■ Assignment
Repeat the records exactly, with one exception: no images.

■ Recorded information
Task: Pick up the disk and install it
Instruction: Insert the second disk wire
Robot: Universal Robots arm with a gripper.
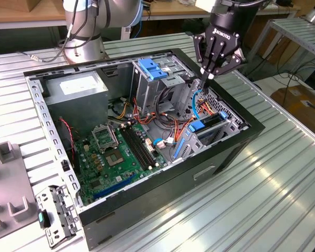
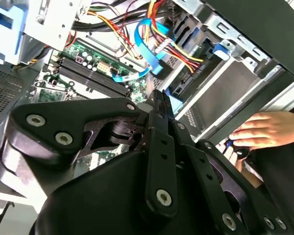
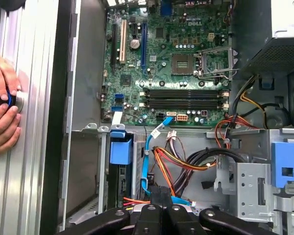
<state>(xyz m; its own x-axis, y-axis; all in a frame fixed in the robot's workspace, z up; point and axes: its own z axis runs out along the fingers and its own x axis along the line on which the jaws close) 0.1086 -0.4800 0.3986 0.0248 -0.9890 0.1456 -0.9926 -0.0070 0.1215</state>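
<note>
a ribbed, silvery metal worktop (image 1: 283, 173) fills the scene, catching bright reflections. behind it runs a wooden bench (image 1: 21, 16). at the exterior view's right stands a second metal table (image 1: 299, 31), with a cardboard box (image 1: 302, 102) on the floor.

Black end effector (image 1: 209, 76). Disk (image 1: 211, 127): dark body, bright blue carrier frame. Green motherboard (image 1: 118, 152). Computer case (image 1: 228, 152) black outside, grey metal inside. Table (image 1: 283, 184): silver, ribbed. Cable bundle (image 3: 179, 164): orange, yellow, red, black.
</note>
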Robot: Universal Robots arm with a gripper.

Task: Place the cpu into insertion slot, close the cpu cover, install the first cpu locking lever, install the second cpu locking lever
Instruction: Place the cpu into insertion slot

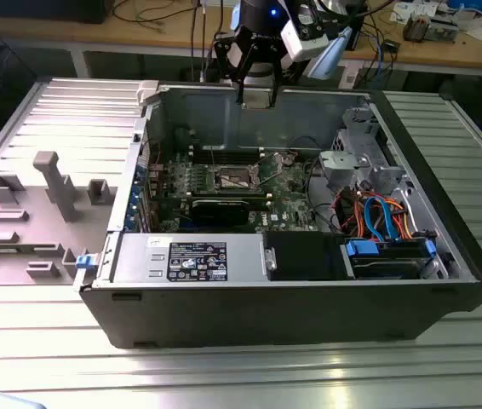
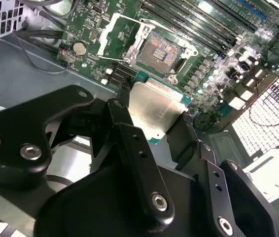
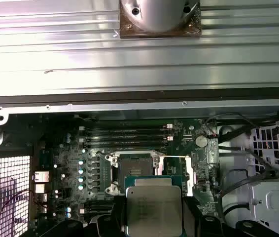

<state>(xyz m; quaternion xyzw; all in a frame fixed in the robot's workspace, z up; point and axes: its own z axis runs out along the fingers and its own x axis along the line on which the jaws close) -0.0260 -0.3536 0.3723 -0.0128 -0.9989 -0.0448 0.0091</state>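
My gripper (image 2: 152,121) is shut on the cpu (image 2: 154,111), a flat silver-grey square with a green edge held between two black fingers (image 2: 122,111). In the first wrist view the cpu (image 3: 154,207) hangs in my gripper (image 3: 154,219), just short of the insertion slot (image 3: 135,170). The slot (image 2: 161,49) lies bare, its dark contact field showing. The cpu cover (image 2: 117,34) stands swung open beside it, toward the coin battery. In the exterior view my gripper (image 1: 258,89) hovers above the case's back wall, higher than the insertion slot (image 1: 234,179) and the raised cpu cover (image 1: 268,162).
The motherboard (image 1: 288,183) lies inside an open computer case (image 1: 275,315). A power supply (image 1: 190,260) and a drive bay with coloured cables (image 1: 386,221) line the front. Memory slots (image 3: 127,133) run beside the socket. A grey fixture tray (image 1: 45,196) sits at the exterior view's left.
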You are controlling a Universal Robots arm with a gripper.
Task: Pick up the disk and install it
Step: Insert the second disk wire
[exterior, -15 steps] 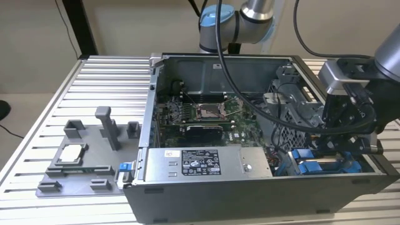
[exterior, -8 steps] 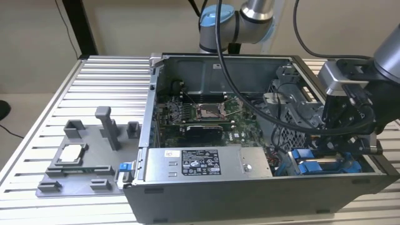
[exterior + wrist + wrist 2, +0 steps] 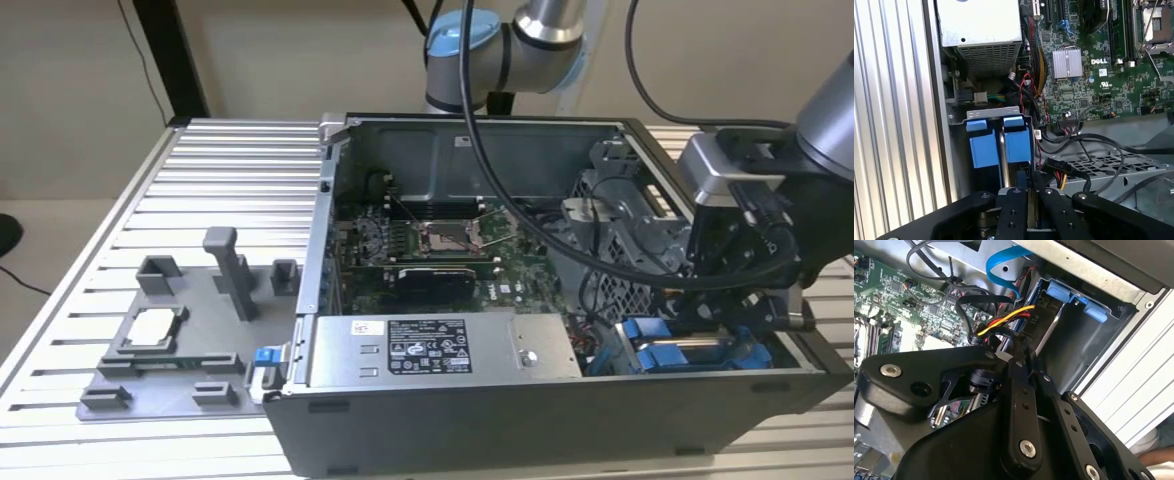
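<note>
Open computer case (image 3: 561,420) on a slatted metal worktop (image 3: 214,200), with the arm reaching into its drive bay.

Nearest, in both wrist views, the gripper (image 3: 1028,200) fills the foreground: two black fingers (image 3: 1021,405) brought almost together, with a thin silver-grey edge of the disk (image 3: 1030,200) pinched between them. The jaws are nearly closed on that edge. The disk stands on edge and is lowered into the drive bay at the case's front corner on the exterior view's right.

Just beyond the fingertips, in the first wrist view, two blue carrier tabs (image 3: 1004,140) sit side by side in the bay, with a dark slot between them. A bundle of red, yellow and black wires (image 3: 1004,320) runs close beside the bay.

Farther in, the green motherboard (image 3: 1094,85) lies flat on the case floor, carrying a small finned heatsink (image 3: 1068,63). The large grey box with black label (image 3: 427,345) lies along the case's front edge.

In the exterior view, the gripper (image 3: 727,300) hangs over the blue carriers (image 3: 687,350). On the worktop at that view's left lies a grey fixture tray (image 3: 174,350) with a small square silver chip (image 3: 151,328) in it.
</note>
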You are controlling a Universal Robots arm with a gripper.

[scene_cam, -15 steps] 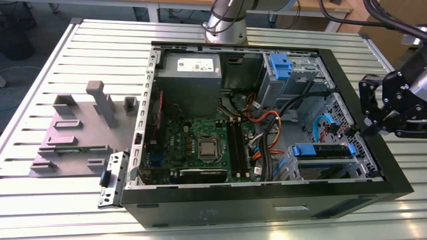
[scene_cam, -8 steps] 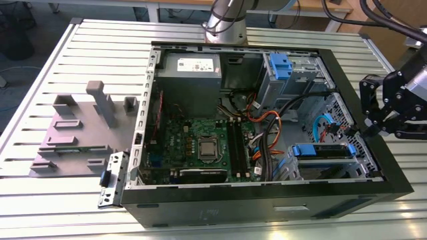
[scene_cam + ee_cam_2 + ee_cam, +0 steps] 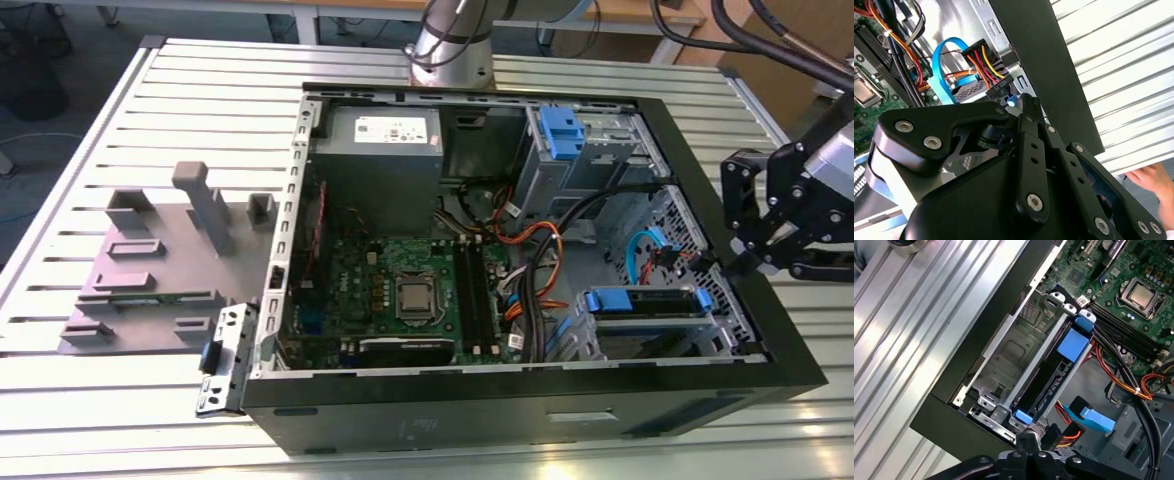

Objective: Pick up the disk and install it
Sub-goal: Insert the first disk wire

■ Result
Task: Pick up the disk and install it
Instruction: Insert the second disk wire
Robot: Universal Robots arm with a gripper.
<state>(xyz m; its own x-axis, y-axis; all in a frame fixed in the robot's workspace, z up; point and axes: its own z axis runs out along the fingers and its own x axis along the line on which the jaws close) 0.1086 -0.4800 0.3986 0.0248 -0.9890 0.1456 -0.9926 -0.0070 0.1215</state>
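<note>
a ribbed, silvery metal worktop (image 1: 283, 173) fills the scene, catching bright reflections. behind it runs a wooden bench (image 1: 21, 16). at the exterior view's right stands a second metal table (image 1: 299, 31), with a cardboard box (image 1: 302, 102) on the floor.

Black end effector (image 1: 209, 76). Disk (image 1: 211, 127): dark body, bright blue carrier frame. Green motherboard (image 1: 118, 152). Computer case (image 1: 228, 152) black outside, grey metal inside. Table (image 1: 283, 184): silver, ribbed. Cable bundle (image 3: 179, 164): orange, yellow, red, black.
</note>
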Robot: Universal Robots arm with a gripper.

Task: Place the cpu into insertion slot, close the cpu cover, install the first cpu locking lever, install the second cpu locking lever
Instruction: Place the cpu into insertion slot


<state>(xyz m; quaternion xyzw; all in a frame fixed in the robot's workspace, z up; point and axes: its own z axis runs out along the fingers and its own x axis along the line on which the jaws close) -0.0260 -0.3536 0.3723 -0.0128 -0.9989 -0.0448 0.0091</state>
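My gripper (image 2: 152,121) is shut on the cpu (image 2: 154,111), a flat silver-grey square with a green edge held between two black fingers (image 2: 122,111). In the first wrist view the cpu (image 3: 154,207) hangs in my gripper (image 3: 154,219), just short of the insertion slot (image 3: 135,170). The slot (image 2: 161,49) lies bare, its dark contact field showing. The cpu cover (image 2: 117,34) stands swung open beside it, toward the coin battery. In the exterior view my gripper (image 1: 258,89) hovers above the case's back wall, higher than the insertion slot (image 1: 234,179) and the raised cpu cover (image 1: 268,162).
The motherboard (image 1: 288,183) lies inside an open computer case (image 1: 275,315). A power supply (image 1: 190,260) and a drive bay with coloured cables (image 1: 386,221) line the front. Memory slots (image 3: 127,133) run beside the socket. A grey fixture tray (image 1: 45,196) sits at the exterior view's left.
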You are controlling a Universal Robots arm with a gripper.
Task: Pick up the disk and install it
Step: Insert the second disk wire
[exterior, -15 steps] 
[exterior, -8 steps] 
[exterior + wrist + wrist 2, +0 steps] 
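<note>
Open computer case (image 3: 561,420) on a slatted metal worktop (image 3: 214,200), with the arm reaching into its drive bay.

Nearest, in both wrist views, the gripper (image 3: 1028,200) fills the foreground: two black fingers (image 3: 1021,405) brought almost together, with a thin silver-grey edge of the disk (image 3: 1030,200) pinched between them. The jaws are nearly closed on that edge. The disk stands on edge and is lowered into the drive bay at the case's front corner on the exterior view's right.

Just beyond the fingertips, in the first wrist view, two blue carrier tabs (image 3: 1004,140) sit side by side in the bay, with a dark slot between them. A bundle of red, yellow and black wires (image 3: 1004,320) runs close beside the bay.

Farther in, the green motherboard (image 3: 1094,85) lies flat on the case floor, carrying a small finned heatsink (image 3: 1068,63). The large grey box with black label (image 3: 427,345) lies along the case's front edge.

In the exterior view, the gripper (image 3: 727,300) hangs over the blue carriers (image 3: 687,350). On the worktop at that view's left lies a grey fixture tray (image 3: 174,350) with a small square silver chip (image 3: 151,328) in it.
</note>
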You are controlling a Universal Robots arm with a gripper.

[scene_cam, -15 steps] 
[scene_cam, -8 steps] 
[scene_cam + ee_cam_2 + ee_cam, +0 steps] 

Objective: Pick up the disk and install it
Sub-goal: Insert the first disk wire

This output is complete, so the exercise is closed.